> [Problem description]: Would you write out, word for word, each line of the records below from the top through the one holding "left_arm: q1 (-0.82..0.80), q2"?

> [Records supplied]:
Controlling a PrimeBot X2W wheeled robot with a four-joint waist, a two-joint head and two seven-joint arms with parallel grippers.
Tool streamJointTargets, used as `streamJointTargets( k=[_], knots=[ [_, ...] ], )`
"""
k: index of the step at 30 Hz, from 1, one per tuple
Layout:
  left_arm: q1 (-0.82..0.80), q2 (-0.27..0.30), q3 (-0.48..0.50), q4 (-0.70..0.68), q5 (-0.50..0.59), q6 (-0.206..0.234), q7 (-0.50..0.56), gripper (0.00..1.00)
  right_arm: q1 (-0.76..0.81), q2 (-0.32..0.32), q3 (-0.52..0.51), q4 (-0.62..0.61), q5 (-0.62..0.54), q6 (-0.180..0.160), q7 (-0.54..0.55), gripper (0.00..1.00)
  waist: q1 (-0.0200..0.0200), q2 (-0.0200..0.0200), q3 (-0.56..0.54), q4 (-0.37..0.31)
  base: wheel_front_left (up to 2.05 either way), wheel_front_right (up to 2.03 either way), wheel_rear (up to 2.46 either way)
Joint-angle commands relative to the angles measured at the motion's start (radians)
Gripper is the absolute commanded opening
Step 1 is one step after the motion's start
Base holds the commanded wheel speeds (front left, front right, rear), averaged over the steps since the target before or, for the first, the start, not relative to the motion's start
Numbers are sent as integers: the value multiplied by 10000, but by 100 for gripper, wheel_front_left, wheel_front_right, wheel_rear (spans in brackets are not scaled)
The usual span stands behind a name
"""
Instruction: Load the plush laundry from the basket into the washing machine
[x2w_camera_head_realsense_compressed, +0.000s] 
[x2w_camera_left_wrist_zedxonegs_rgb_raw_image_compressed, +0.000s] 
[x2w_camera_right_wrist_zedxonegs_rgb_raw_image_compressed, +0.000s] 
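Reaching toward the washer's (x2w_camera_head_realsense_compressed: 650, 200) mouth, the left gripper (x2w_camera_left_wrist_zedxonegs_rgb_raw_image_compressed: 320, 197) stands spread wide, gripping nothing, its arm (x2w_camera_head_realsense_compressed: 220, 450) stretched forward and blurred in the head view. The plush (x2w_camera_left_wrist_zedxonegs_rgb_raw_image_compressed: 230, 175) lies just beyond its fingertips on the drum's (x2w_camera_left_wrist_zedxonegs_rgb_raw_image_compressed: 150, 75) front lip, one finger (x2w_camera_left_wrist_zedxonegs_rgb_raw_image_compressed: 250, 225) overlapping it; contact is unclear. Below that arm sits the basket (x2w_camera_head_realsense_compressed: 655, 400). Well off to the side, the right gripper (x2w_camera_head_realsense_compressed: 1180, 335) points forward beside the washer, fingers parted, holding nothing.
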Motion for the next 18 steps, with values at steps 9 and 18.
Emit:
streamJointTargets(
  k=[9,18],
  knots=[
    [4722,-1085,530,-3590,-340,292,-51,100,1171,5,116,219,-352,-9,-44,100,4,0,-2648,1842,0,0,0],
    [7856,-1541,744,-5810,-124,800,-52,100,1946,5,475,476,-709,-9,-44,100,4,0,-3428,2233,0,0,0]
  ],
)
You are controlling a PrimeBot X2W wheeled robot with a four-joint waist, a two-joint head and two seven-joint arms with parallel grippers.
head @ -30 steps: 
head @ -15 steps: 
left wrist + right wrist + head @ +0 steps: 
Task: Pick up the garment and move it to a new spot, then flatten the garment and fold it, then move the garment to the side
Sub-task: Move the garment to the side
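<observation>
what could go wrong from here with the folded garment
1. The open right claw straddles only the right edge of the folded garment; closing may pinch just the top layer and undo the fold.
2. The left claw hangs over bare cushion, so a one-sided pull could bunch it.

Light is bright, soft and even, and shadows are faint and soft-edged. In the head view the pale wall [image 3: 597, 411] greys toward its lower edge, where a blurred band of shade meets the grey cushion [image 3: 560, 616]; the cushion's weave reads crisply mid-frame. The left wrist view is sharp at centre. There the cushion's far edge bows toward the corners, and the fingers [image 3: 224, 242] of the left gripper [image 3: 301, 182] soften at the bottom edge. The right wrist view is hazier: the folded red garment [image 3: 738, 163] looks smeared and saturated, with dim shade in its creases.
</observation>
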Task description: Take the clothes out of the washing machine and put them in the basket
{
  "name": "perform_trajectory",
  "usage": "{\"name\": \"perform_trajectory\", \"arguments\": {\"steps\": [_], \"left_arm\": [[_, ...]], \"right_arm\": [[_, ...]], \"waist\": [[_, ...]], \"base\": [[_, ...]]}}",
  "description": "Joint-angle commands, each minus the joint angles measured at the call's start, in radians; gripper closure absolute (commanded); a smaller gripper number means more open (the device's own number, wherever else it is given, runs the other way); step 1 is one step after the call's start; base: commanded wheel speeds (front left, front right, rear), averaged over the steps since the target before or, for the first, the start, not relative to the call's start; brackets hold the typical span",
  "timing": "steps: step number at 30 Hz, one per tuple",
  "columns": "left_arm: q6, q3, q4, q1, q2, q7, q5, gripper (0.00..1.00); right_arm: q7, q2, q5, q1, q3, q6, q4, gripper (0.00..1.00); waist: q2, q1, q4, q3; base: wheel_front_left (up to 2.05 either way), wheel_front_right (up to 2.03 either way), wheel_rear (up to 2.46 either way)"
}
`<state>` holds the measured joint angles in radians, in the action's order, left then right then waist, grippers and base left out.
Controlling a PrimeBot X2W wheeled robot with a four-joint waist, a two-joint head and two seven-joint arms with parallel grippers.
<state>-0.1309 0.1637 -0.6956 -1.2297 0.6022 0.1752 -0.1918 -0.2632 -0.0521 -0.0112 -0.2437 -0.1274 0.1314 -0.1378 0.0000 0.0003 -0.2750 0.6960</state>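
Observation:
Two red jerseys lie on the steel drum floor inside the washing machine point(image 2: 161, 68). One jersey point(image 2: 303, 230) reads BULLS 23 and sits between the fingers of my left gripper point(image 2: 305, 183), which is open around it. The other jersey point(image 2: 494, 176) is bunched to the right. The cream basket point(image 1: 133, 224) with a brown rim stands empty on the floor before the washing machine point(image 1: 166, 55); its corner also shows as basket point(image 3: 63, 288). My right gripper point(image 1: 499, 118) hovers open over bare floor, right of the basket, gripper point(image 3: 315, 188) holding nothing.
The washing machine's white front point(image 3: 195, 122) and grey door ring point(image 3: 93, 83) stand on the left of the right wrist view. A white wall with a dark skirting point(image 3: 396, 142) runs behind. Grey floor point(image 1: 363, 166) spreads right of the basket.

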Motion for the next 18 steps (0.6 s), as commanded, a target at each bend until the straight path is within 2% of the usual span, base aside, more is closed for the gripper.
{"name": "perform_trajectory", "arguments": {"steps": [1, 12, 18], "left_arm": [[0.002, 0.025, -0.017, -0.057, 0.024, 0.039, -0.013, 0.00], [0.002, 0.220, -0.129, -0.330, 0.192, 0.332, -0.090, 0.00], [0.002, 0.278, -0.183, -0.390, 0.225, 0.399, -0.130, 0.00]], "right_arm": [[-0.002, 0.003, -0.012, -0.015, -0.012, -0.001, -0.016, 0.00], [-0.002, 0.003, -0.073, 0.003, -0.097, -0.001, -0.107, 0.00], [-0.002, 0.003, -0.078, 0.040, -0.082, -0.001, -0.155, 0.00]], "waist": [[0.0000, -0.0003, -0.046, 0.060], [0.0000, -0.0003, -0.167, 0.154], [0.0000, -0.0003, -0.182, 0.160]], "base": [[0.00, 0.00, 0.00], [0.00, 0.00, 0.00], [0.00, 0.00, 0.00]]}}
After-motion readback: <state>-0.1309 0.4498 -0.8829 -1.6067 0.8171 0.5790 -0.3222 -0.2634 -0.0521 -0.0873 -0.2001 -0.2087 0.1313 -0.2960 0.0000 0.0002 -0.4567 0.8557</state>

> [Answer to this task]:
Controlling a PrimeBot X2W wheeled robot with a four-joint waist, a two-joint head and two seven-joint arms with parallel grippers.
Tool streamJointTargets, used as `streamJointTargets( k=[_], knots=[ [_, ...] ], )`
"""
k: index of the step at 30 Hz, from 1, one per tuple
Layout:
  left_arm: q1 (-0.82..0.80), q2 (-0.27..0.30), q3 (-0.48..0.50), q4 (-0.70..0.68), q5 (-0.50..0.59), q6 (-0.206..0.234), q7 (-0.50..0.56), gripper (0.00..1.00)

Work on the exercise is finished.